Thursday, January 11, 2018
Illusionism and Entertainment
Recently a friend and past student sent me a drawing that
amazed her, and reminded me of how seeing something astonishing, made with
skillful illusionistic trickery, has been a source of entertainment throughout
history. Several things converge at this particular enjoyment. Neuroscientists Stephen
Macknik and Susana Martinez-Conde wrote a book with Sandra Blakeslee on magic
and the brain that includes a section on Trompe l’oeil, art that fools the eye.
Like in performance magic, the unexpected and seemingly impossible induces a
childlike delight and the desire to share the experience with others.

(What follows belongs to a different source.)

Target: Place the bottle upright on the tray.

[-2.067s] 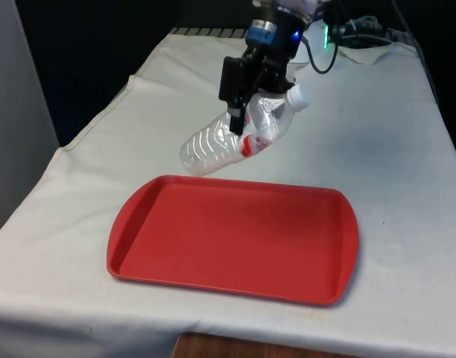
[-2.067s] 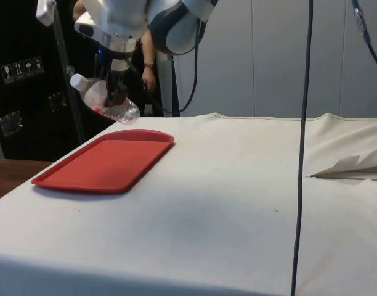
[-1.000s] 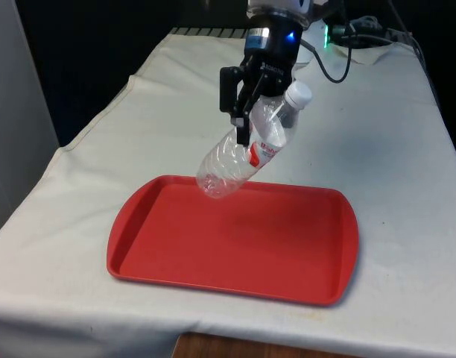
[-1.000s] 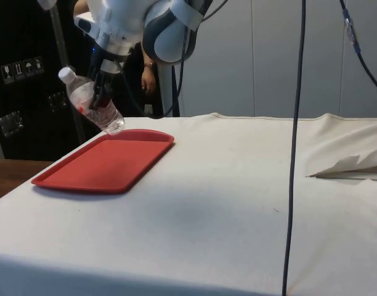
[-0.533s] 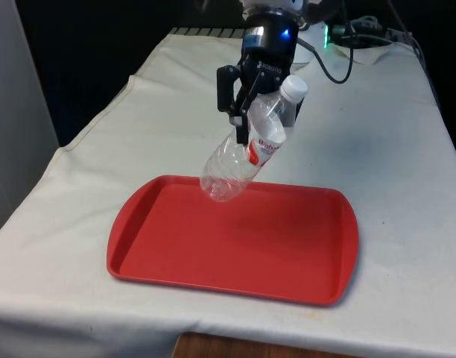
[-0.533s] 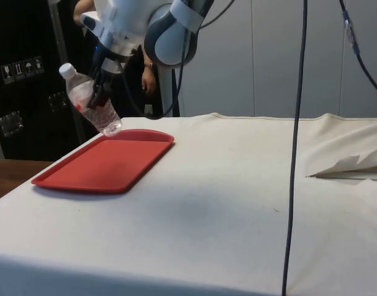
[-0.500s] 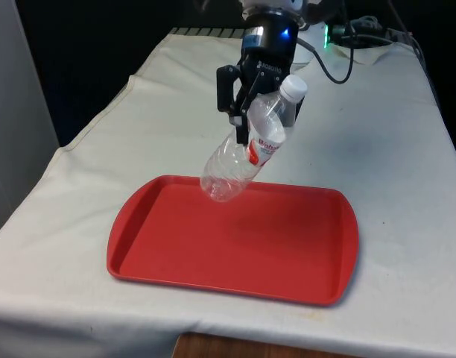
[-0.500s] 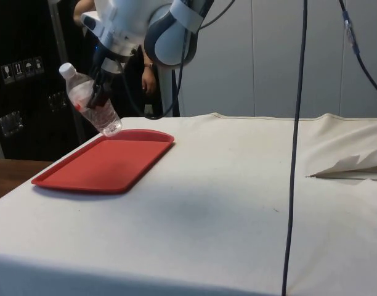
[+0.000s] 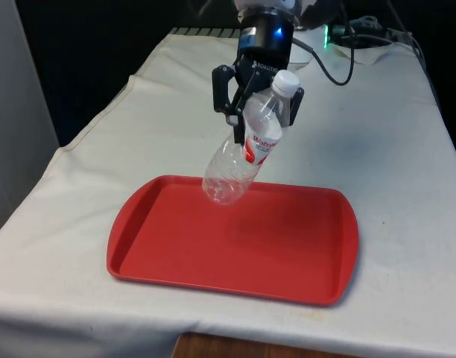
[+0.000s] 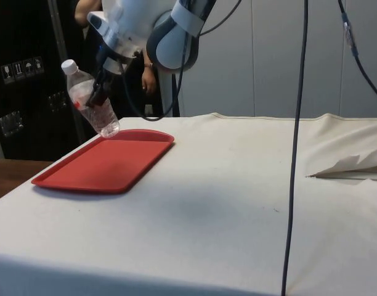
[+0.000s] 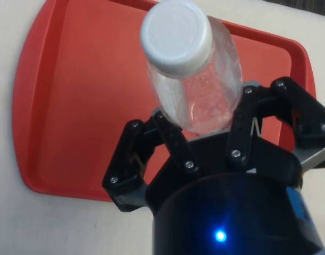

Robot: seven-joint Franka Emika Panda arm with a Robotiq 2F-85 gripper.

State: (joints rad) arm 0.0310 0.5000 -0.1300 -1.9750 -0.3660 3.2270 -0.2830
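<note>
The tray (image 9: pixel 287 253) lies flat on the desk (image 9: pixel 392 171), near its front edge. The bottle (image 9: pixel 247 149) hangs in the air above the tray's far edge, apart from it, tilted with its cap toward the front view's right and its base toward the left. The tool (image 9: pixel 256 93) clamps the bottle's upper part from behind. In the side view a person's hand (image 10: pixel 146 71) shows behind the arm.

In your wrist view, the bottle (image 11: pixel 197 79) hides its own base and the tray (image 11: pixel 72 106) beneath it. The gripper (image 11: pixel 205 133) covers its lower body. At the side view's upper left, a person (image 10: pixel 148 68) stands largely hidden behind the arm.
</note>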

Basically, when you fool people about reality you get their
attention. While everything meets our expectations, we stay inside our heads,
but when it deviates from what we expect, it demands notice. The level of focus
and concentration is facilitated by the increased dopamine that comes with
surprise. The brain encourages attention. The pleasure at being fooled in a
non-threatening way is why illusionism has maintained a level of popularity
since ancient times when there were actually artists’ competitions to see who
could do the most realistic work. Not so unlike sports, mastery is appreciated.
The skill necessary to create illusions is another part of
the attraction. Denis Dutton emphasized the innate response to virtuosity. We
are attracted to the beauty of something well done. I’ve read that the brain
made a big jump in size when we started using tools, and again when we started
polishing them. The brain encourages what improves it. The admiration of skill
is a feel-good emotion meant to stimulate our own wish to excel.
Fooling the eye is not about personal taste, the physical
body reacts to what it deems real, so when I go to sweep the paper off the top
of my drawing and discover I’ve drawn it, I can’t help but laugh at fooling
myself. Ira Glass, talking about practicing a magic trick, said you’ve got the
trick when you fool yourself.
Response to illusion is often laughter. And laughter is
demonstrated to be good for us. Studies at the University of Maryland say it’s
good for blood vessels and boosts certain antibodies that build the immune
system. In an article at the Mayo Clinic website they emphasized the
stimulation of organs, intake of oxygen and release of endorphins.
Laughter is known to build flexibility in thinking, loosening
the mind by defying expectations. To release the clutch of a particular way of
seeing is to open the edges of the mind and let in more perspective. Illusion
is a playful reminder of the limits of our perceptions and the wisdom of uncertainty.
Understanding that you are often wrong pushes perception deeper and extends
self-awareness.
Today’s entertainment extends the possibilities for illusion
as 3D movies and virtual reality grow in popularity. The power of computer
graphics to envision whatever can be imagined as a whole world may open the
mind to new ways of thinking. It’s entertainment that stimulates the mind and
opens the possibility of evolving our thinking in a visual spatial way.